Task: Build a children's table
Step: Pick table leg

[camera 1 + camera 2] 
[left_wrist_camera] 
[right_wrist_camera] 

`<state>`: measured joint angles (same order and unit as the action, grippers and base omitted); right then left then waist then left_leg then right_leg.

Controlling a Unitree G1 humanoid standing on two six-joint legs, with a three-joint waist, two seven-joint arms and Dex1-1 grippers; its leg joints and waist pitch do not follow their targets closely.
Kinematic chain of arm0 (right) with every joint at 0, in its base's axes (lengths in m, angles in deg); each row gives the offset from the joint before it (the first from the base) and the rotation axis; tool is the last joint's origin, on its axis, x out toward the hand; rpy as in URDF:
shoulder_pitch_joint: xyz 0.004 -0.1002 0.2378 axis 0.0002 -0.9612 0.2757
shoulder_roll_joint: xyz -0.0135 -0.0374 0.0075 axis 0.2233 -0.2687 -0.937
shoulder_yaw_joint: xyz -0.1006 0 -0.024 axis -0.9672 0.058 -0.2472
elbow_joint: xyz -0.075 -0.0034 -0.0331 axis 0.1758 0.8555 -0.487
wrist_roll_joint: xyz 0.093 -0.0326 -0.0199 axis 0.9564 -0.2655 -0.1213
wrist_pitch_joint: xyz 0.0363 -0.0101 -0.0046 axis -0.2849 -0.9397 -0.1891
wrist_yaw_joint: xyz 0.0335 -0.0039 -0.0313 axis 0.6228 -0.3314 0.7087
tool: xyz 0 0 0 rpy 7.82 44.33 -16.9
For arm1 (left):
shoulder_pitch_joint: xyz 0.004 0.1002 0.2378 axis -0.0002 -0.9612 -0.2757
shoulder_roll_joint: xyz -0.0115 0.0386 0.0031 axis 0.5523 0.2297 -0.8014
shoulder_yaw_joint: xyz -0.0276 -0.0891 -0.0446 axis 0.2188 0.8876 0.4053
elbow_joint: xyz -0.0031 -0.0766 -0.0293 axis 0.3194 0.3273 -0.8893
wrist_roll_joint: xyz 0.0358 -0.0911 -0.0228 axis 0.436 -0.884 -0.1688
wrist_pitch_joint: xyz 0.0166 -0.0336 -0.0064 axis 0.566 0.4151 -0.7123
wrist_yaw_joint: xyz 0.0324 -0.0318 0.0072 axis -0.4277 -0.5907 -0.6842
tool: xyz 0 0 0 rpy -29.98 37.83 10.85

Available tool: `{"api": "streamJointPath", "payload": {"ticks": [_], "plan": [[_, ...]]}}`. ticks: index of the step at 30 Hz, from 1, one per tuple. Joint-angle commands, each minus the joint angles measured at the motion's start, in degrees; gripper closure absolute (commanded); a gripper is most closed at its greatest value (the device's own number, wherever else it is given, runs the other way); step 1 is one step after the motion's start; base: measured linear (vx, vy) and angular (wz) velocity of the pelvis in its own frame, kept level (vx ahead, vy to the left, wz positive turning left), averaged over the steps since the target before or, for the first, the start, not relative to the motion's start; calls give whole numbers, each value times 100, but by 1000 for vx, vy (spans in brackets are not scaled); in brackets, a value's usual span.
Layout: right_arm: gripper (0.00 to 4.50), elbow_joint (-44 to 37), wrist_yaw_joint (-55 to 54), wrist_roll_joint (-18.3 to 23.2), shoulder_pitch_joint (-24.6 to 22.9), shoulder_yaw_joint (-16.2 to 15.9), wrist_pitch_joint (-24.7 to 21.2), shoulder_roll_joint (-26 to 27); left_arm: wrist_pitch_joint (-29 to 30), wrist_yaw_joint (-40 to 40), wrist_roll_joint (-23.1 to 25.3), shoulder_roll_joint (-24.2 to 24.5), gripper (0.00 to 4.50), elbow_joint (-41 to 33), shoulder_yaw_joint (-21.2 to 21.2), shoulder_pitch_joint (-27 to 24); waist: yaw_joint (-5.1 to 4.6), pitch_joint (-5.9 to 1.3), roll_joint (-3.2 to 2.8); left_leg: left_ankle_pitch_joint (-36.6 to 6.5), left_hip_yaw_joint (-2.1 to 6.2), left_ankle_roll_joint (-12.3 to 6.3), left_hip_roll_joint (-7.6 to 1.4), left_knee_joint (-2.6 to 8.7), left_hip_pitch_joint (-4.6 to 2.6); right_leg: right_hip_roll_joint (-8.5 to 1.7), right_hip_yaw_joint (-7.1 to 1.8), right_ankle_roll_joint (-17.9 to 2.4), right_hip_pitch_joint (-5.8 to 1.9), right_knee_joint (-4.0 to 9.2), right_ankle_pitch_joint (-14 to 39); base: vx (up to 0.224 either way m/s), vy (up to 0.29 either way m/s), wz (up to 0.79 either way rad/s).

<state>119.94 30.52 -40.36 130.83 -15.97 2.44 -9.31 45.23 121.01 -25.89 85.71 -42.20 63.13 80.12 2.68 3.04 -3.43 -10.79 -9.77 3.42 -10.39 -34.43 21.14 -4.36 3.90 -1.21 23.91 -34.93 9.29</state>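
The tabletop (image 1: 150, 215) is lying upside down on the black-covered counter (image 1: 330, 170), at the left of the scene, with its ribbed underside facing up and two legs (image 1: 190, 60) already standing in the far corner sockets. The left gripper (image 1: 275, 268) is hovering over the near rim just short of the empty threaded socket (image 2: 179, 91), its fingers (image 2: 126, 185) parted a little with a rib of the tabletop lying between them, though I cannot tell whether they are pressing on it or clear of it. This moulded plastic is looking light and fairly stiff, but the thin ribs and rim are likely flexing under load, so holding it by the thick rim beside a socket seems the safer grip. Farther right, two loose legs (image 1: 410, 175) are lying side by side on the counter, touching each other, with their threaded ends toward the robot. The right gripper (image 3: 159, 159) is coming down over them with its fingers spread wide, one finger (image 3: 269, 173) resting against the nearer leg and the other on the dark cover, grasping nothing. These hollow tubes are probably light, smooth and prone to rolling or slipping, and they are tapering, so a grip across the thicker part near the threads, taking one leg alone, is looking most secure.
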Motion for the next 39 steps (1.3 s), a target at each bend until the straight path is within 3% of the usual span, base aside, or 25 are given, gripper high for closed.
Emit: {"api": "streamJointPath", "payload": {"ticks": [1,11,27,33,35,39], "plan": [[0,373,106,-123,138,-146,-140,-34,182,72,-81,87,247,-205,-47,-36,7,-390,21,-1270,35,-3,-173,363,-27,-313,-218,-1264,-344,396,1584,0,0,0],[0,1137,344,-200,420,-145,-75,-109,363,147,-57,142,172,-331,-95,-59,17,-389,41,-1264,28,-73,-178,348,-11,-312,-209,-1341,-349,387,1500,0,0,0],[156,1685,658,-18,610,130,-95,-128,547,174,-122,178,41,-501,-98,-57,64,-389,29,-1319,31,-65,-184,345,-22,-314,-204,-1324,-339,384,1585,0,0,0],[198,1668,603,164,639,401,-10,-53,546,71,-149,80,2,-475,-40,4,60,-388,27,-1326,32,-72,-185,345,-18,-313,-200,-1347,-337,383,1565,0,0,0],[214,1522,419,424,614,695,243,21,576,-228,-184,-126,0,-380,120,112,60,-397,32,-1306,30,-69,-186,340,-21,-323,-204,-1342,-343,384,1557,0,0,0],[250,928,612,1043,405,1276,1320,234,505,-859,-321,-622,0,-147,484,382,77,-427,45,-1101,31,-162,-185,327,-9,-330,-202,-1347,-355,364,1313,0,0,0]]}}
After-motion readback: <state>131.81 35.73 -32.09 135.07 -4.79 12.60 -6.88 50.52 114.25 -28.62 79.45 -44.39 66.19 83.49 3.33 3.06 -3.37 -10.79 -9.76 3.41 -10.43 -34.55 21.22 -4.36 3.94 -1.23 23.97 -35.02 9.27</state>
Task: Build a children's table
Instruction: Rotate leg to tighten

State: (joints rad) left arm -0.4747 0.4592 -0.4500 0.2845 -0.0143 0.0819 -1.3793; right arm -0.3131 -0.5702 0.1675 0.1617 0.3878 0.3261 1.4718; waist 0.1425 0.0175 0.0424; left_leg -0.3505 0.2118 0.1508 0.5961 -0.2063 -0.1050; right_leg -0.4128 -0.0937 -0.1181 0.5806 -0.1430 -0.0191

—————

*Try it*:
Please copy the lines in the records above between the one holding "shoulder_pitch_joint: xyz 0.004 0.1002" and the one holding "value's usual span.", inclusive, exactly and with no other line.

*Completed task*:
shoulder_pitch_joint: xyz 0.004 0.1002 0.2378 axis -0.0002 -0.9612 -0.2757
shoulder_roll_joint: xyz -0.0115 0.0386 0.0031 axis 0.5523 0.2297 -0.8014
shoulder_yaw_joint: xyz -0.0276 -0.0891 -0.0446 axis 0.2188 0.8876 0.4053
elbow_joint: xyz -0.0031 -0.0766 -0.0293 axis 0.3194 0.3273 -0.8893
wrist_roll_joint: xyz 0.0358 -0.0911 -0.0228 axis 0.436 -0.884 -0.1688
wrist_pitch_joint: xyz 0.0166 -0.0336 -0.0064 axis 0.566 0.4151 -0.7123
wrist_yaw_joint: xyz 0.0324 -0.0318 0.0072 axis -0.4277 -0.5907 -0.6842
tool: xyz 0 0 0 rpy -29.98 37.83 10.85

Available tool: `{"api": "streamJointPath", "payload": {"ticks": [_], "plan": [[_, ...]]}}`. ticks: index of the step at 30 Hz, from 1, one per tuple. Joint-angle commands, each minus the joint angles measured at the motion's start, in degrees; gripper closure absolute (commanded); a gripper is most closed at its greatest value (the device's own number, wherever else it is given, runs the other way); step 1 is one step after the motion's start; base: measured linear (vx, vy) and angular (wz) velocity of the pelvis in its own frame, kept level (vx ahead, vy to the left, wz positive turning left), averaged over the steps since the target before or, for the first, the start, not relative to the motion's start; calls give whole numbers, each value times 100, but by 1000 for vx, vy (spans in brackets are not scaled); in brackets, a value's usual span.

No more work is needed on this exercise.